Nashville Star Suzy Bogguss: New Album – Lucky

Luckyhires_110532Suzy Bogguss didn’t set out to craft a Merle Haggard tribute record. Some might call that serendipity; she just calls it “lucky”.  An accomplished artist and songwriter and a CMA, ACM and Grammy Award winner, Bogguss and her husband/co-producer Doug Crider were combing through songs to consider for her next project. Never one to hew to a particular style, having branched out into jazz, folk and swing sounds alongside traditional and modern country, Bogguss kept coming back to a set of songs that spoke to her…and they just happened to be by Haggard.
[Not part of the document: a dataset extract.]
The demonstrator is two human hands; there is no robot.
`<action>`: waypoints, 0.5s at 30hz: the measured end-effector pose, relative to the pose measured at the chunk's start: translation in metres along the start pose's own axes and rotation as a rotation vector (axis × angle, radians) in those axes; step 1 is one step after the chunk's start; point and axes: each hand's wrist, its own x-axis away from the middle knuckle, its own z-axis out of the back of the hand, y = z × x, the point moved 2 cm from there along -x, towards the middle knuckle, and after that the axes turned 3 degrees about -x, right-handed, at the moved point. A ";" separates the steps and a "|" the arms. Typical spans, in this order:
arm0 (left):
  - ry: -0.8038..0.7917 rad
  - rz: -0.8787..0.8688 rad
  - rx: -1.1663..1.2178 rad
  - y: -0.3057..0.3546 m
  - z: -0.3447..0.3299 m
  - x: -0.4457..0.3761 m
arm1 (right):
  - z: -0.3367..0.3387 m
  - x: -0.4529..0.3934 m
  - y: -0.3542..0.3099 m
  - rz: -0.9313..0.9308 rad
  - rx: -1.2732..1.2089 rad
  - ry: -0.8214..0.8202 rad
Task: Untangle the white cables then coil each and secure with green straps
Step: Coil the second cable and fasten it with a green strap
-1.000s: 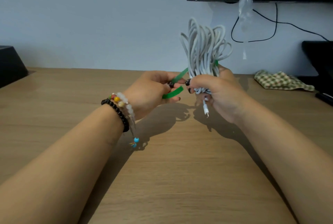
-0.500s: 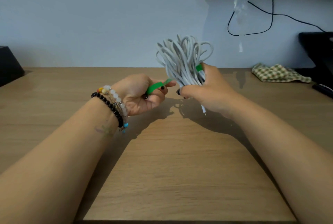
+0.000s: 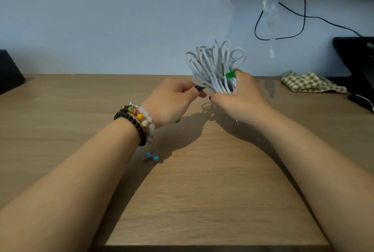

“He really is the poet of the common man,” says Bogguss, who kicked off her career with 1989’s Somewhere Between, her debut album named after one of Haggard’s early songs.  “Not every artist has music that is as universal as Merle’s. It’s pretty heavy-duty stuff, and I think that’s why to so many of us who sing and write songs, he’s such a king among us. When I hear his songs, I feel like I’m listening in on someone’s life.” And with Lucky she makes the country rebel’s compositions her own, reinterpreting classics like “The Bottle Let Me Down,” “Silver Wings” and “Today I Started Loving You Again” from a female point of view.

Suzy Bogguss, an Illinois native and one of country music’s most pristine and evocative vocalists, made her major label debut in 1989.  She quickly became one of the key artists that defined those golden days of ’90s country. She scored a string of Top 10 singles with country radio staples like “Outbound Plane,” “Drive South,” “Hey Cinderella,” “Letting Go” and “Aces,” and her 1991 album of that name was certified platinum. In addition, she scored a trio of gold albums and notched more than 3 million sales.

With Lucky the singer comes full circle: “My very first song on the radio was by Merle”  But the new CD is not a tribute album. Of that, Suzy is adamant. “I don’t want it to be viewed that way. I had been wanting to make a record based in country and blues and I just kept thinking of great Haggard songs, so it just made sense to quit denying that what I really wanted was to sing an entire album of his songs! I have always looked to great singer/songwriters for material outside of my own. These songs are perfect for me at this time in my life.

“I didn’t try to imitate Merle, this is my interpretation of his songs,” she continues. “Besides, Merle is still doing his own thing. He’s hard at work, and people are still lining up around the block to see him.”

Lucky is remarkable in its freshness. Its acoustic-based arrangements, while sparse, crackle with vibrancy. Each song is driven by the perfect marriage of Suzy’s delicate voice and the adventurous, yet tasteful, playing of the band.

“Merle would experiment. He would take his band The Strangers into the studio and they’d be pioneers,” Suzy says. “Each one of Merle’s records sounds fresh and you hear that in these different songs we chose. I really miss that fearlessness today.”

Suzy followed suit. Assembling her own ace band at her home studio—along with an A-team of singer-songwriters, including Jessi Alexander, Matraca Berg, Beth Nielsen Chapman, Gretchen Peters and Jon Randall Stewart, to lend background vocals—she cut a dozen Haggard tunes. They range from the boozy lament “I Think I’ll Just Stay Here and Drink” and the raunchy “Let’s Chase Each Other Round the Room” to the sombre one-two punch of “You Don’t Have Very Far to Go” and “Someday When Things Are Good.”

“Merle’s songs were on the 8-track player in my dad’s car. Saturday nights when I would drive around with my friends, this was a part of our soundtrack. Back when country music talked about real adult problems and how we deal with them. We felt like we were eavesdropping on the secret lives of our parents,” Suzy says. “Merle’s songs feel familiar… and slightly dangerous.

Throughout Lucky, Suzy’s bohemian spirit—for nearly five years, she lived in and traveled the country by camper—is palpable. In “Silver Wings,” she delivers an almost cinematic vocal. “There’s a movie playing in my head when I sing that song,” Suzy admits. “And in many of his songs.”

“What I really wanted to illuminate is not only is this guy awesome to see live and awesome to listen to on his records, but his songs are very relatable for somebody else to communicate to other people,” Suzy says. “Not every artist has music that is as universal as Merle’s”.